[Recorded data]

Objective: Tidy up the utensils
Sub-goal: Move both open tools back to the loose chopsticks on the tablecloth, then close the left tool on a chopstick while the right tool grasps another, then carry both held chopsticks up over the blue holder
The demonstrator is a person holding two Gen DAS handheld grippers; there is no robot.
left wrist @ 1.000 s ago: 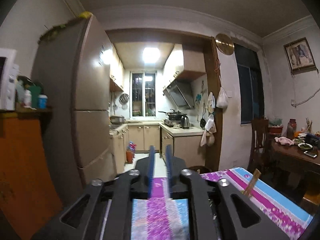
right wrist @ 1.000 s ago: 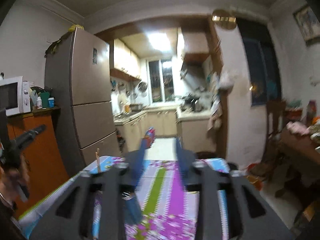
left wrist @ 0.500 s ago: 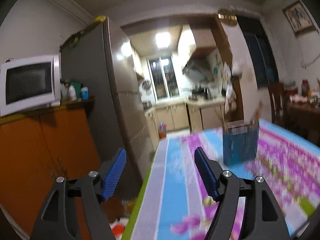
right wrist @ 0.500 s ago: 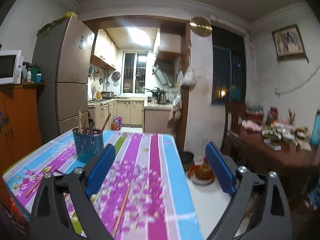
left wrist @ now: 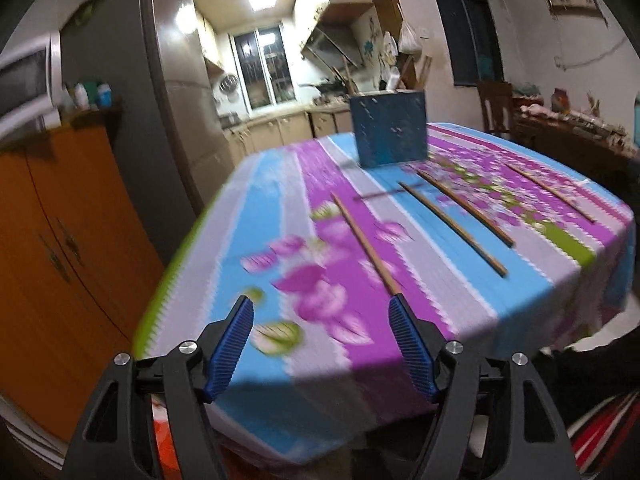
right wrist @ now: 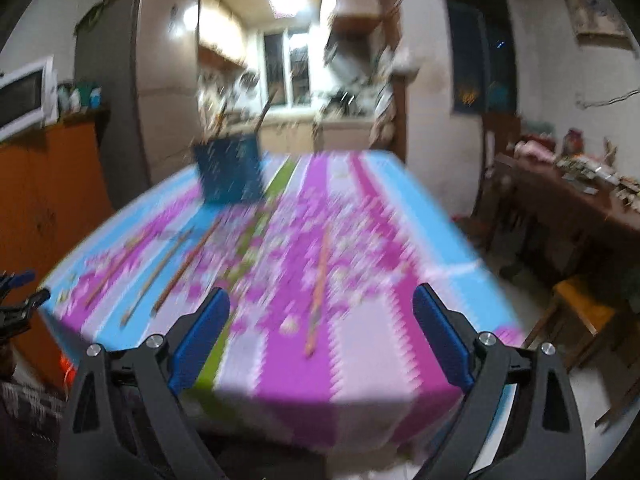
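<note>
A blue utensil holder [left wrist: 390,130] stands far back on the flowered tablecloth [left wrist: 280,208], with sticks poking out of it. Several wooden chopsticks lie loose in front of it; the nearest chopstick [left wrist: 366,246] ends just past my left gripper [left wrist: 319,304]. The left jaws are closing with nothing between them. In the blurred right wrist view the holder [right wrist: 230,172] is at the back left. One chopstick [right wrist: 318,292] lies ahead of my right gripper [right wrist: 321,292], which is wide open and empty above the table's near edge.
An orange cabinet [left wrist: 60,240] with a microwave [right wrist: 24,96] on it and a tall fridge [left wrist: 176,92] stand left of the table. A cluttered wooden side table [right wrist: 580,200] and a yellow stool [right wrist: 584,312] are on the right.
Both grippers went from nearly shut to wide apart and dropped toward the table's near edge. Both views tilted down from the kitchen onto the tabletop and chopsticks.
</note>
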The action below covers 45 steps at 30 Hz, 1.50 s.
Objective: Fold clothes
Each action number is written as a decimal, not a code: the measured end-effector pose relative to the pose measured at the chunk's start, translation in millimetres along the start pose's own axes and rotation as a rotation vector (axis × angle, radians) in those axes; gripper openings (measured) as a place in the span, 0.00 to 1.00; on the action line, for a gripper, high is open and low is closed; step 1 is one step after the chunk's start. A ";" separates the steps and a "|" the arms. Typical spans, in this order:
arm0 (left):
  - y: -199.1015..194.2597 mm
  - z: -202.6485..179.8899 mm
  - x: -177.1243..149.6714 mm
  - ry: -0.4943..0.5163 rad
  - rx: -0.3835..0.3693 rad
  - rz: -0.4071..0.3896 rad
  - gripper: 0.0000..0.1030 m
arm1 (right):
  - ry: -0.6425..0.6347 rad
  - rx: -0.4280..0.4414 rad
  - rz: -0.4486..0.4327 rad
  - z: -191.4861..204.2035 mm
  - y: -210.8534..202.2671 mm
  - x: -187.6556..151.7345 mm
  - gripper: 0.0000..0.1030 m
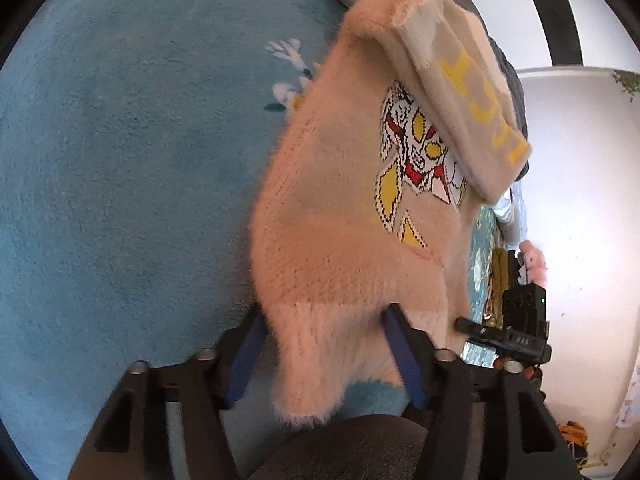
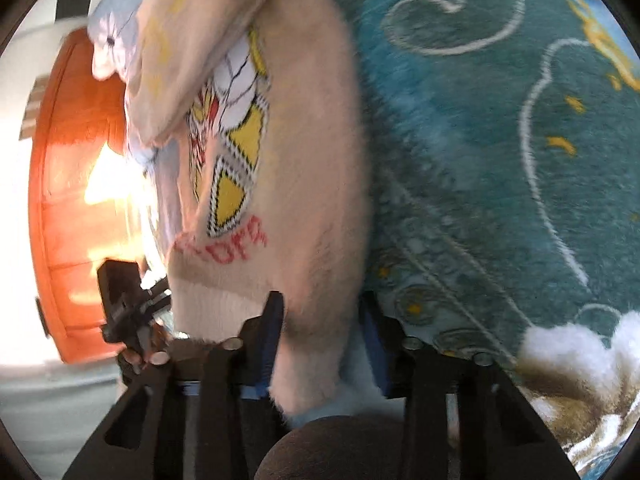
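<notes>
Your left gripper (image 1: 324,344) and right gripper (image 2: 320,316) each clench the fuzzy peach sweater (image 1: 344,240); its hem hides the pads.

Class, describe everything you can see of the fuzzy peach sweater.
The sweater is fluffy, peach-pink knit with a cartoon graphic in yellow, red, white and black, red lettering below it and a paler hem band. One sleeve, beige with yellow letters, is folded across the graphic. It lies over a blue blanket. Its hem sits between the jaws of both the left gripper and the right gripper.

Teal rug (image 2: 500,128), orange tub (image 2: 68,208) nr wall.
</notes>
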<state>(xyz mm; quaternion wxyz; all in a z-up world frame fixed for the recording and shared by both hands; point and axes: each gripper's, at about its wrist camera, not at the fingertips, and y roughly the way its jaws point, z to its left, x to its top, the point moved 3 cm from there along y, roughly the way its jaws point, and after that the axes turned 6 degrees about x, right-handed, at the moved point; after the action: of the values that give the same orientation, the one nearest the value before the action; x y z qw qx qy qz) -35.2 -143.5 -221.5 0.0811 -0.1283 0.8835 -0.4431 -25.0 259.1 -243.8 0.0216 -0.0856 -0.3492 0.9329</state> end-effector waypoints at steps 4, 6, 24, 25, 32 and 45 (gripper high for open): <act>-11.0 -5.7 0.9 0.060 0.075 -0.048 0.12 | -0.093 -0.094 -0.022 21.9 -6.9 -5.6 0.12; -16.9 -12.2 0.2 0.110 0.121 -0.058 0.11 | -0.124 -0.118 -0.058 27.8 -17.5 -6.3 0.11; -0.8 -8.2 -6.1 0.184 0.196 0.026 0.26 | -0.137 -0.251 -0.031 16.5 -0.3 -13.7 0.16; 1.0 -8.8 -5.9 0.188 0.197 0.031 0.27 | -0.139 -0.248 -0.028 16.6 0.9 -14.4 0.17; 2.6 -6.2 -6.6 0.179 0.180 0.042 0.28 | -0.174 -0.245 0.010 20.2 12.3 -21.0 0.23; -4.0 -1.1 -12.1 0.197 0.249 0.012 0.18 | -0.186 -0.217 -0.013 21.8 8.2 -22.0 0.11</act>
<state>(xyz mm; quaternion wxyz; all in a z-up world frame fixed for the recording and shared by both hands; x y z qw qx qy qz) -23.3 -141.3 -217.2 0.0121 -0.0681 0.8262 -0.5591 -7.0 236.6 -229.8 -0.0143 0.0017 -0.4490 0.8934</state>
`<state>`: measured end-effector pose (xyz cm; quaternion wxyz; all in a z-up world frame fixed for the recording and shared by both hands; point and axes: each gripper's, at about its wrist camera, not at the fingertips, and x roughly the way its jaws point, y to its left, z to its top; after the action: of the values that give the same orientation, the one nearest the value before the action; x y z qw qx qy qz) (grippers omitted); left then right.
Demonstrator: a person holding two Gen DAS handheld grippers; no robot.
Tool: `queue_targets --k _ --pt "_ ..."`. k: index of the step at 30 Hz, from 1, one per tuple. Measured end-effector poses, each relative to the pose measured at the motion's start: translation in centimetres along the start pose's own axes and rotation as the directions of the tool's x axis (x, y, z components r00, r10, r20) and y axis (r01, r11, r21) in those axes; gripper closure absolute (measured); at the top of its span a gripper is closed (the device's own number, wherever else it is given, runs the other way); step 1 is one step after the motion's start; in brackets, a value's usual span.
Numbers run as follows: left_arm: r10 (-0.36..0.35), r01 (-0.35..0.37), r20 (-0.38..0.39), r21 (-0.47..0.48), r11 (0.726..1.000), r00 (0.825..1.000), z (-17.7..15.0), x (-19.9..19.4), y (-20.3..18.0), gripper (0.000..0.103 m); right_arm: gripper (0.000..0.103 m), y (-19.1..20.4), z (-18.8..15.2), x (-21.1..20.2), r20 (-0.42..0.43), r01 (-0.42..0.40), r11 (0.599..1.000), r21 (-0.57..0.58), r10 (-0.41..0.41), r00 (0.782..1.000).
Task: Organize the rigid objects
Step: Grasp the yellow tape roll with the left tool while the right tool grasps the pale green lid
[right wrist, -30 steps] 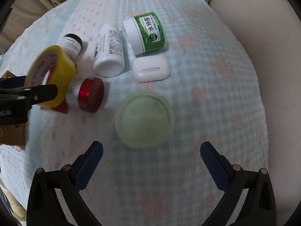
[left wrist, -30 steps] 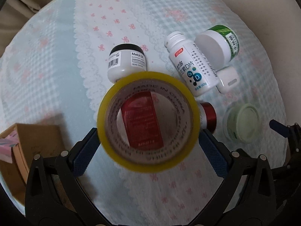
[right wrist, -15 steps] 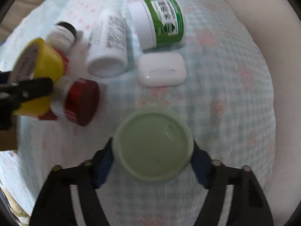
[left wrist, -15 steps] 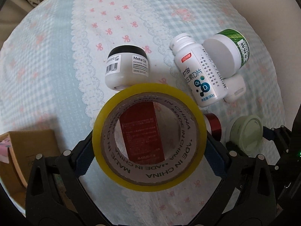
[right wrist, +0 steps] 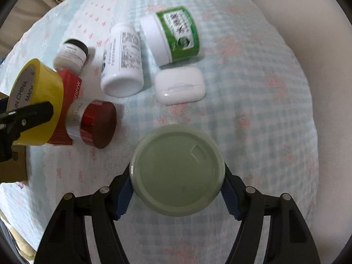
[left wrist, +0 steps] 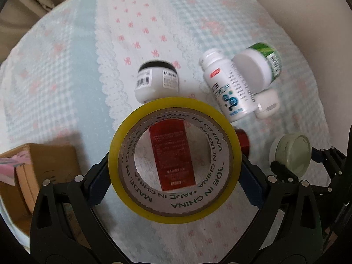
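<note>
Pale blue gingham cloth (right wrist: 253, 88) with pink bows and a white lace-edged strip covers the round surface; beige curtain folds show at the upper left of both views, a cream wall at the right.

We read "MADE IN CHINA" repeated around the core of the yellow tape roll (left wrist: 173, 160), which the left gripper (left wrist: 175, 176) clamps between its jaws at the centre of its view. Through the roll's hole we see a red box (left wrist: 172, 156) with small white print; the bottom line looks like "MARUBI", though we are not sure. Above it lies a white jar with a black cap (left wrist: 157, 80), barcode and a blurred label starting "Metal". To the right lie a white bottle (left wrist: 226, 88) with blue Chinese characters, a green-labelled jar with a white lid (right wrist: 173, 35), and a white earbud case (right wrist: 180, 84) just below that jar. A red-capped jar (right wrist: 94, 124) lies on its side, touching the red box.

Our right gripper (right wrist: 177, 177) has its jaws closed on the pale green lidded tub (right wrist: 177, 171), low centre of its view; contents hidden.

A brown cardboard box (left wrist: 37, 176) sits at the lower left edge of the left view, with something pink inside. Open cloth lies to the right of the tub and across the upper left.
</note>
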<state>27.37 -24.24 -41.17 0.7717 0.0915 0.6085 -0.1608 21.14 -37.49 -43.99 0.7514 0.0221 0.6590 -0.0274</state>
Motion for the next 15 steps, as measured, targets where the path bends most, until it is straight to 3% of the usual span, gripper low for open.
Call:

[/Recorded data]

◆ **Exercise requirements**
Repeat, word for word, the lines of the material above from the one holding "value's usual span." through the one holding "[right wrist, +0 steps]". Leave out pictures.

◆ **Response**
Tool: `queue_targets --k _ --pt "_ ..."`. k: index of the step at 30 Hz, from 1, one per tuple. Measured end-effector poses, each relative to the pose measured at the motion's start: translation in centimetres along the start pose's own axes and rotation as the directions of the tool's x axis (x, y, z components r00, r10, r20) and y axis (r01, r11, r21) in those axes; gripper closure absolute (measured); at the top of its span a gripper is closed (the device's own number, wherever else it is given, runs the other way); step 1 is one step after the motion's start; in brackets, a value's usual span.
Numbers run as follows: left_arm: r10 (-0.36..0.35), r01 (-0.35..0.37), r20 (-0.38..0.39), r21 (-0.47..0.48), r11 (0.726..1.000), r00 (0.825..1.000), z (-17.7..15.0), x (-19.9..19.4), y (-20.3..18.0), gripper (0.000..0.103 m); right_arm: gripper (0.000..0.103 m), y (-19.1..20.4), z (-18.8..15.2), x (-21.1..20.2), r20 (-0.42..0.43), r01 (-0.42..0.40), r11 (0.599..1.000), r21 (-0.57..0.58), r10 (-0.41..0.41), r00 (0.782..1.000).
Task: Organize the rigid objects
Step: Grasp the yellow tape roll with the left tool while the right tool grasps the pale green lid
[right wrist, -30 steps] 
[left wrist, -30 steps] 
[right wrist, -15 steps] 
[left wrist, -15 steps] 
[right wrist, +0 steps] 

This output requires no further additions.